▸ **Work task**
Find the word "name" in the listing below. Copy every line that has it.

▸ **Information shown**
★ ★ ★ ★ ★

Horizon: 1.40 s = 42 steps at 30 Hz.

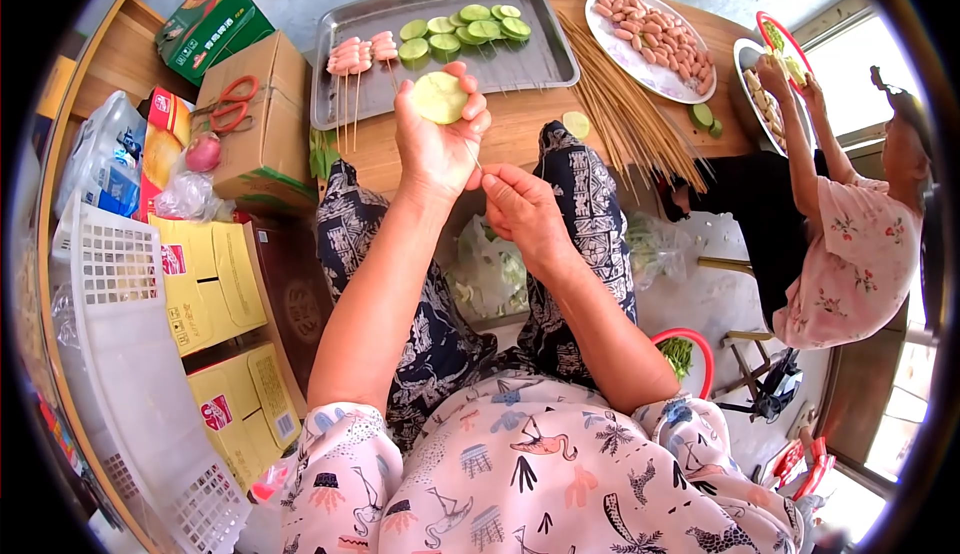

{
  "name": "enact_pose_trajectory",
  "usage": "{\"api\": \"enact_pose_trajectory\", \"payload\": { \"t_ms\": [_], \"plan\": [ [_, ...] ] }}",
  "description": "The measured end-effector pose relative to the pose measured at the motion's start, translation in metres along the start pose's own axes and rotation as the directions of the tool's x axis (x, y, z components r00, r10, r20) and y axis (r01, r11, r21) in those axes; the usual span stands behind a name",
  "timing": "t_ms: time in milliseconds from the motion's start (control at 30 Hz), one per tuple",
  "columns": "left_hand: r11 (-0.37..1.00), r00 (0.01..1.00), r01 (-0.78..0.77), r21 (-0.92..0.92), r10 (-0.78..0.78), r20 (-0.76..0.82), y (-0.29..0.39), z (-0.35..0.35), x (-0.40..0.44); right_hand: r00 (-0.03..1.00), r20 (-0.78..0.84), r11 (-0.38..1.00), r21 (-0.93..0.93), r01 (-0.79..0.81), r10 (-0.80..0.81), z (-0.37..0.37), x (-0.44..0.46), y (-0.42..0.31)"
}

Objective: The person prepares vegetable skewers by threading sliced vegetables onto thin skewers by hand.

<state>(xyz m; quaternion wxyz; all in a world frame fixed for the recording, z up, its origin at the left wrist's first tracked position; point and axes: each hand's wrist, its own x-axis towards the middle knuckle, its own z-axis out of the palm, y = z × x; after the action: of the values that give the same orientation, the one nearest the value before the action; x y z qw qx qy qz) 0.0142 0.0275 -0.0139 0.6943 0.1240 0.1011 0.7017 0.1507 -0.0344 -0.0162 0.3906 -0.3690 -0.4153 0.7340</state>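
My left hand (438, 149) is raised over the table's near edge, its fingers wrapped round a pale green vegetable slice (440, 98), which looks like zucchini. Below it, my right hand (528, 216) pinches the lower part of a thin bamboo skewer (473, 157) that runs up toward the slice; where its tip ends is hidden by the left hand. Behind my hands lies a metal tray (365, 19) with several skewered green slices (482, 29) and skewered pink sausages (350, 56). A bundle of bamboo skewers (620, 104) lies right of the tray.
At the back right, a white plate (593, 24) holds small sausages (650, 34). One loose slice (576, 124) lies near the table edge. A co-worker (850, 244) sits at right, handling a red-rimmed basket (768, 22). Scissors (233, 104) rest on a cardboard box (262, 124) at left.
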Motion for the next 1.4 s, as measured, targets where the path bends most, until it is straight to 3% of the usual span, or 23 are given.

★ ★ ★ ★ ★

▸ **Expected output**
  "name": "enact_pose_trajectory",
  "description": "The measured end-effector pose relative to the pose measured at the motion's start, translation in metres along the start pose's own axes and rotation as the directions of the tool's x axis (x, y, z components r00, r10, r20) and y axis (r01, r11, r21) in those axes; the usual span stands behind a name",

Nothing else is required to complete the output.